Dataset content ::
============

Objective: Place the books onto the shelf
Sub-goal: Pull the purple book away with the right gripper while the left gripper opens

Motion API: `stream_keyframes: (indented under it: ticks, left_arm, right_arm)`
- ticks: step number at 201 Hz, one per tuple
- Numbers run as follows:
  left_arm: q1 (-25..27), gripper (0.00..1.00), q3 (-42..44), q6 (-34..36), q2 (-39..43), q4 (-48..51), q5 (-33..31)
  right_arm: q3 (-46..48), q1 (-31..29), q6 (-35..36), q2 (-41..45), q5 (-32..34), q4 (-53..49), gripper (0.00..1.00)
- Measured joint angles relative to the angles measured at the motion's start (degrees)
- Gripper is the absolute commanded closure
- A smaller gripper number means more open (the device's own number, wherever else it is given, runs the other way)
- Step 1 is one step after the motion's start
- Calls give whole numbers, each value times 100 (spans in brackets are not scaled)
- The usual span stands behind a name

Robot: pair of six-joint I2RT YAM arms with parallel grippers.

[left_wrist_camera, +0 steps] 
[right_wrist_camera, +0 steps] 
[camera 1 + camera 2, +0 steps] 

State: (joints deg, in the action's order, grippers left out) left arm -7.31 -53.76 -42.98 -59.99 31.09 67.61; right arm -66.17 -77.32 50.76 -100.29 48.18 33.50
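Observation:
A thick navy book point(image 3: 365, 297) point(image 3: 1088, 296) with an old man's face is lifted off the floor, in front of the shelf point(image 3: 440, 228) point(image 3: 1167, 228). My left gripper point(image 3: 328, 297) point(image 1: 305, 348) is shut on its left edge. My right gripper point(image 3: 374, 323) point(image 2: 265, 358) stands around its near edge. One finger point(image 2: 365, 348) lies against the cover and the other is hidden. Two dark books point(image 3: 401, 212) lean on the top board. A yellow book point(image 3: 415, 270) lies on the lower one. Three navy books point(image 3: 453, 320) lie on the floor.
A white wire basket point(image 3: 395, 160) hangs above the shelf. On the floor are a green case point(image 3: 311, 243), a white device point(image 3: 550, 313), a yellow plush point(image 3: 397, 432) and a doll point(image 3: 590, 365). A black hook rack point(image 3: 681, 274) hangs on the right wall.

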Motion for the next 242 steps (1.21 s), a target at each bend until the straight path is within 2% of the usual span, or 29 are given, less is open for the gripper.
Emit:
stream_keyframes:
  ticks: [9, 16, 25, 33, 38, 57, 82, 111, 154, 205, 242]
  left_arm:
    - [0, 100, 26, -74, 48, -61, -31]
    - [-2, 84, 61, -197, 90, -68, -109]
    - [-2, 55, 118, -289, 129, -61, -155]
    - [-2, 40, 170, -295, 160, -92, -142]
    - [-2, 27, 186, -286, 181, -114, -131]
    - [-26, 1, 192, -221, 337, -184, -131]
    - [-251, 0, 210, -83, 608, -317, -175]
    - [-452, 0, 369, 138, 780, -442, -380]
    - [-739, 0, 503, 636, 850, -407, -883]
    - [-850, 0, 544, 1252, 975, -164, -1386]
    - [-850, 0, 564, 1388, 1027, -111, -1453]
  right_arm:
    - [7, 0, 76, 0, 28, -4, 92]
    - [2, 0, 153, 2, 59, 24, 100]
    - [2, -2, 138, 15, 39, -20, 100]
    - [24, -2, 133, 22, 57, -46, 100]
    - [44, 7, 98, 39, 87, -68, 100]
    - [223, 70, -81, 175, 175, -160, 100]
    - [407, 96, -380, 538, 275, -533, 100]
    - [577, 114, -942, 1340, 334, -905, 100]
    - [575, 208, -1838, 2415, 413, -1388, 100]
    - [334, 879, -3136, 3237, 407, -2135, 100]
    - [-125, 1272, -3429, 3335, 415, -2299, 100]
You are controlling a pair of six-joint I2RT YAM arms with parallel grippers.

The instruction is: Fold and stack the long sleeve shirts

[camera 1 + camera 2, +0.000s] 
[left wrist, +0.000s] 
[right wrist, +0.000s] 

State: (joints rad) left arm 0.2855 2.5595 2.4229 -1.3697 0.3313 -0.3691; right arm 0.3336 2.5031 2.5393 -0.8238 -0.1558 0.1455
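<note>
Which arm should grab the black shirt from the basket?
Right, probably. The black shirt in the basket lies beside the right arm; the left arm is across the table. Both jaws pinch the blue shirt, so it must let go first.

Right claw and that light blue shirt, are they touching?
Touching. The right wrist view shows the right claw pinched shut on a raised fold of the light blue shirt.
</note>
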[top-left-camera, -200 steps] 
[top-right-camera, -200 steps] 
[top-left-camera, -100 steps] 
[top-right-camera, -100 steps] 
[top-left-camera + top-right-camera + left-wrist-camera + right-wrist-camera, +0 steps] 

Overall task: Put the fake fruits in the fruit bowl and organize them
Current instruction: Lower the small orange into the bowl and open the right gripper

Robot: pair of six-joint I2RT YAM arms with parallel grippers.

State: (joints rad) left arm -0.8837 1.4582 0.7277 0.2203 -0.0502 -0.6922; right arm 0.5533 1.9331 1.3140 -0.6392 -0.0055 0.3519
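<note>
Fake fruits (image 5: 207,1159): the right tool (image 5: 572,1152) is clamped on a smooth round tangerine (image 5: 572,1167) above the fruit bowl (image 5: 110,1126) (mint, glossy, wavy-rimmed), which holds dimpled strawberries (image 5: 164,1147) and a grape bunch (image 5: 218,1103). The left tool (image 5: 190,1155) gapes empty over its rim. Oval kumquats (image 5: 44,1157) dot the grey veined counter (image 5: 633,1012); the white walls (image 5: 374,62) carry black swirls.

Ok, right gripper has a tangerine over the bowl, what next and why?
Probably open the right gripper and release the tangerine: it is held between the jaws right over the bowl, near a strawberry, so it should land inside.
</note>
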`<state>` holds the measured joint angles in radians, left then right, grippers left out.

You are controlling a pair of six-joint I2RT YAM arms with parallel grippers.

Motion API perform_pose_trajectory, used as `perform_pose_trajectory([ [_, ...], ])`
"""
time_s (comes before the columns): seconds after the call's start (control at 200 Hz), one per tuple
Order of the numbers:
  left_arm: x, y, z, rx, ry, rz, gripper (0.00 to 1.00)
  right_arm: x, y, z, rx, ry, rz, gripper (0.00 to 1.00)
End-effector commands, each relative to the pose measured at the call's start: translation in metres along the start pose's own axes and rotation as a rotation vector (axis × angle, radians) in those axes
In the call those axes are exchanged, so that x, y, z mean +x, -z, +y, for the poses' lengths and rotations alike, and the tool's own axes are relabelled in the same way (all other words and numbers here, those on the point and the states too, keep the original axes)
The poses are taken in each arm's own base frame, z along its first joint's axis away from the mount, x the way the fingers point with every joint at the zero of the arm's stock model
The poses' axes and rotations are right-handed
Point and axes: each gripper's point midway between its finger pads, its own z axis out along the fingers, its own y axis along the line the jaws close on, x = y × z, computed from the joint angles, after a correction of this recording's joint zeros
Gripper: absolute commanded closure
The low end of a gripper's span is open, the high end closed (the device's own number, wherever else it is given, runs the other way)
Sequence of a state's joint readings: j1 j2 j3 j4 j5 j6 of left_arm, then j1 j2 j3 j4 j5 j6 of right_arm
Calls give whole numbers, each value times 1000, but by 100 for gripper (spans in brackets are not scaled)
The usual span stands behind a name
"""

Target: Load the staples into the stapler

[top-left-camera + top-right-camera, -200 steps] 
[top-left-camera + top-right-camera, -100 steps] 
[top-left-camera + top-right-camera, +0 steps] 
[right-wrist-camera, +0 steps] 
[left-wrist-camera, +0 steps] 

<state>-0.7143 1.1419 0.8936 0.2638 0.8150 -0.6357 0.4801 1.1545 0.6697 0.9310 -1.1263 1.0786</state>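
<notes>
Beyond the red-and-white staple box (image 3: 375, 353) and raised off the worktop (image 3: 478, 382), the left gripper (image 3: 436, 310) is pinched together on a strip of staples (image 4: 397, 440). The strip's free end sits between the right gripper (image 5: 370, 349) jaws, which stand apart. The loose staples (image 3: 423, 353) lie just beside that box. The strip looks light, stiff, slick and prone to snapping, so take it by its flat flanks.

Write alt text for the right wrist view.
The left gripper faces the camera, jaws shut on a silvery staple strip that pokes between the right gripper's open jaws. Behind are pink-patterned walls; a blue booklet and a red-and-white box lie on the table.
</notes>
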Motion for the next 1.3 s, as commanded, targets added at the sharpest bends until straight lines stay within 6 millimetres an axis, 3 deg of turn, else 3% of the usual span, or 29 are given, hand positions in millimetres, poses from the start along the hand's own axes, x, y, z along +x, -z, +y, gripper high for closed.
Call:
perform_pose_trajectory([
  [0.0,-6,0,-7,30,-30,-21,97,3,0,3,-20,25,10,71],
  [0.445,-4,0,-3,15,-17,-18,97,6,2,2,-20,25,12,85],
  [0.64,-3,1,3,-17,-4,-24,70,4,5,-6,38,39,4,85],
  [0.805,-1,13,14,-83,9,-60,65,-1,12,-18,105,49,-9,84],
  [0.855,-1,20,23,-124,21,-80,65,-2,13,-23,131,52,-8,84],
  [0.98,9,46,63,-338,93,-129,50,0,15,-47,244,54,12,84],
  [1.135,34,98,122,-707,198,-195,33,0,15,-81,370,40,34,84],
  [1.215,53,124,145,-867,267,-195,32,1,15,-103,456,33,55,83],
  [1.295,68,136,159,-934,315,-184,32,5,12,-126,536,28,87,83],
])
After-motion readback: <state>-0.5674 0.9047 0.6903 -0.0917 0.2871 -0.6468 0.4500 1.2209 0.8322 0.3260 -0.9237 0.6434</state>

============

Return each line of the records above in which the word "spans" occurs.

Response ::
- Calls give whole numbers, each value times 100 (spans in brackets are not scaled)
Calls give whole numbers, each value times 1000, but by 100 for gripper (spans in brackets are not scaled)

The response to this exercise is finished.